What to work on: Give the data again exactly, from its opening line through the line in which "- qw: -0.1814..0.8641" appears.

━━━

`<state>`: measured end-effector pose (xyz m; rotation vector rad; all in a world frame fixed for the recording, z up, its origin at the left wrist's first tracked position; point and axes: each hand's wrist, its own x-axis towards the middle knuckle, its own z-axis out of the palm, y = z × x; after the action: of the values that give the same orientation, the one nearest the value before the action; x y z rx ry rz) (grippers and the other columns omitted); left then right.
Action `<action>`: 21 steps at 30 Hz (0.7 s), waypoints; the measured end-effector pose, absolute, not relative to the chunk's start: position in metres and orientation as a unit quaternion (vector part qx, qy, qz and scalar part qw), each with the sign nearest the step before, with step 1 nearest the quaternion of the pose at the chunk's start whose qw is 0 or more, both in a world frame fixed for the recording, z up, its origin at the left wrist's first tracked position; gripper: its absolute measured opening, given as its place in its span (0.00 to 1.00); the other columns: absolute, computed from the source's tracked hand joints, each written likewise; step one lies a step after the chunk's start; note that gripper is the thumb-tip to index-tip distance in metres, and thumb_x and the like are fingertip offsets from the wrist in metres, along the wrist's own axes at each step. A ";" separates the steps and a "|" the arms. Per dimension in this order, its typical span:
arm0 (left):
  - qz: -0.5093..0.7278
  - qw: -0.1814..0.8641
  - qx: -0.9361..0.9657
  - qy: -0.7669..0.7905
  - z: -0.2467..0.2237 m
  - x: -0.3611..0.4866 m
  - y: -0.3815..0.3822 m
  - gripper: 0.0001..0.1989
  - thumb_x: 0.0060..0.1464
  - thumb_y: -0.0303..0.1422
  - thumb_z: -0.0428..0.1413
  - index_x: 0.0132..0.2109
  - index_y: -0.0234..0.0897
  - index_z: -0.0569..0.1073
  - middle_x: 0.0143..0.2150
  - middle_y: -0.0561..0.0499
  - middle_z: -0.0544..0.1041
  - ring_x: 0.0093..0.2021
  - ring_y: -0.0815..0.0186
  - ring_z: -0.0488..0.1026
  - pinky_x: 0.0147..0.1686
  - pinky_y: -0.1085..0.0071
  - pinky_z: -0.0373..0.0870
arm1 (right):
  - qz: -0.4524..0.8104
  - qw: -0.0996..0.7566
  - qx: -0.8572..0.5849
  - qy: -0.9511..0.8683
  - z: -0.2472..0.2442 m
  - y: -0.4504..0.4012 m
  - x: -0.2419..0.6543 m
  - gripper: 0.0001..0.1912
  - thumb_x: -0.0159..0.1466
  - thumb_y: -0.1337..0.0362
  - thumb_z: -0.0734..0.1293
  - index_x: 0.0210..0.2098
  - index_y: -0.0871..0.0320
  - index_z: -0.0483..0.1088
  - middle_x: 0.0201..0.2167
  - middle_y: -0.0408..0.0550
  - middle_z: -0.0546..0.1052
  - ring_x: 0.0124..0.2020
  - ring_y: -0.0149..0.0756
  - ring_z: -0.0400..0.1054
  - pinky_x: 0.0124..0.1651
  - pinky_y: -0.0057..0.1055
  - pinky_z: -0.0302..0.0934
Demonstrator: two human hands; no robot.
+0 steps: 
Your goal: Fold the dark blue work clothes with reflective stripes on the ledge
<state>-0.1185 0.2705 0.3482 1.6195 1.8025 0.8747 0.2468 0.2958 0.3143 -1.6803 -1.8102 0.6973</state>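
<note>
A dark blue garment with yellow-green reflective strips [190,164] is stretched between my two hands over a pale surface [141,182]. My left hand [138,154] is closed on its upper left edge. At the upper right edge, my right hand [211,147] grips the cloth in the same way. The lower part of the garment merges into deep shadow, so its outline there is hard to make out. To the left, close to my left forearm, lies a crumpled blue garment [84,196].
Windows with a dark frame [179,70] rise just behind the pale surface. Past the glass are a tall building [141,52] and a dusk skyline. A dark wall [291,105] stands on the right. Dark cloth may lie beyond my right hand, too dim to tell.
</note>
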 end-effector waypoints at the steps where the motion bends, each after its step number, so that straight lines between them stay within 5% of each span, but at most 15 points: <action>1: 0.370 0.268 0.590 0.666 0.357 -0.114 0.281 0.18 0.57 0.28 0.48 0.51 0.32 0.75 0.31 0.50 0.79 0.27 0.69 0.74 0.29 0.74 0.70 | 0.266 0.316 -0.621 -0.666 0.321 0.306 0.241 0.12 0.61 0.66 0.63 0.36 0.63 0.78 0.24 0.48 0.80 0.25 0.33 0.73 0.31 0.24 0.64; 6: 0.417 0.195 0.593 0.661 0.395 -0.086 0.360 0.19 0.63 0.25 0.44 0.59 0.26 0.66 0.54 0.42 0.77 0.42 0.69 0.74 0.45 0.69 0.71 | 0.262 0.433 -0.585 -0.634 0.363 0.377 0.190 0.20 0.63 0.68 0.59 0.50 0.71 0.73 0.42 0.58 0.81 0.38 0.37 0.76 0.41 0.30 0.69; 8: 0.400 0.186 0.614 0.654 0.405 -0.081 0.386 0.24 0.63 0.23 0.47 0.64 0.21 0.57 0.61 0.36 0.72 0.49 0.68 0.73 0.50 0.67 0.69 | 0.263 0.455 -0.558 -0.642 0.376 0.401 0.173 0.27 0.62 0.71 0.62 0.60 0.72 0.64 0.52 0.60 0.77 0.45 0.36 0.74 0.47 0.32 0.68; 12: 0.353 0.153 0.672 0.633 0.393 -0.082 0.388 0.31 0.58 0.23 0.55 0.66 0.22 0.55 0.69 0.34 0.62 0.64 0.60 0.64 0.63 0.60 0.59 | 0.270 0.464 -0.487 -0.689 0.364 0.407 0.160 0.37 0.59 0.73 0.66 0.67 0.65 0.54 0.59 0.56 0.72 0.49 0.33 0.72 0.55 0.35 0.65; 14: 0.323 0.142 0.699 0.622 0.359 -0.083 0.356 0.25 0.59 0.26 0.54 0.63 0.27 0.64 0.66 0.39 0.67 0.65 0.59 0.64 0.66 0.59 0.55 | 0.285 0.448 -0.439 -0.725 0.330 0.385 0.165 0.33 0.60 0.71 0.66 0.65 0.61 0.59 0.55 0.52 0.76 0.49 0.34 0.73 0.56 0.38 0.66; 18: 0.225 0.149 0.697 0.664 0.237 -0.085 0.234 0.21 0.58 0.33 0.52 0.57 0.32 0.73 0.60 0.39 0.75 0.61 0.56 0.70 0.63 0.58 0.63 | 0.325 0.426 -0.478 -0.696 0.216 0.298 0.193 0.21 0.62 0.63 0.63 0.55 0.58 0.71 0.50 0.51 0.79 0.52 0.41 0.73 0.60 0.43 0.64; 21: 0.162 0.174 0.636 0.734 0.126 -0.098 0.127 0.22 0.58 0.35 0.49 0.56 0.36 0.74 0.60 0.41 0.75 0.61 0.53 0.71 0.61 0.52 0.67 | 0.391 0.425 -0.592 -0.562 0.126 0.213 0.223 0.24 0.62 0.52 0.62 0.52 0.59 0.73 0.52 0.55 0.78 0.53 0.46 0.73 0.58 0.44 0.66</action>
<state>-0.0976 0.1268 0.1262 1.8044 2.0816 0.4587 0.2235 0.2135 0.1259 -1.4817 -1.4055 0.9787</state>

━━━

Your response:
`<state>`: measured end-effector pose (xyz m; rotation vector rad; all in a world frame fixed for the recording, z up, its origin at the left wrist's first tracked position; point and axes: each hand's wrist, its own x-axis towards the middle knuckle, its own z-axis out of the palm, y = z × x; after the action: of the values that give the same orientation, the one nearest the value before the action; x y z rx ry rz) (grippers and the other columns omitted); left then right.
Action `<action>`: 21 steps at 30 Hz (0.7 s), waypoints; the measured end-effector pose, absolute, not relative to the chunk's start: position in metres and orientation as a unit quaternion (vector part qx, qy, qz and scalar part qw), each with the sign nearest the step before, with step 1 nearest the quaternion of the pose at the chunk's start whose qw is 0 or more, both in a world frame fixed for the recording, z up, its origin at the left wrist's first tracked position; gripper: its absolute measured opening, given as its place in its span (0.00 to 1.00); the other columns: absolute, computed from the source's tracked hand joints, each written likewise; step one lies a step after the chunk's start; note that gripper is the thumb-tip to index-tip distance in metres, and thumb_x and the like are fingertip offsets from the wrist in metres, along the wrist's own axes at each step. A ";" separates the steps and a "|" the arms. Per dimension in this order, its typical span:
arm0 (left):
  - qz: -0.5093..0.7278
  - qw: -0.1814..0.8641

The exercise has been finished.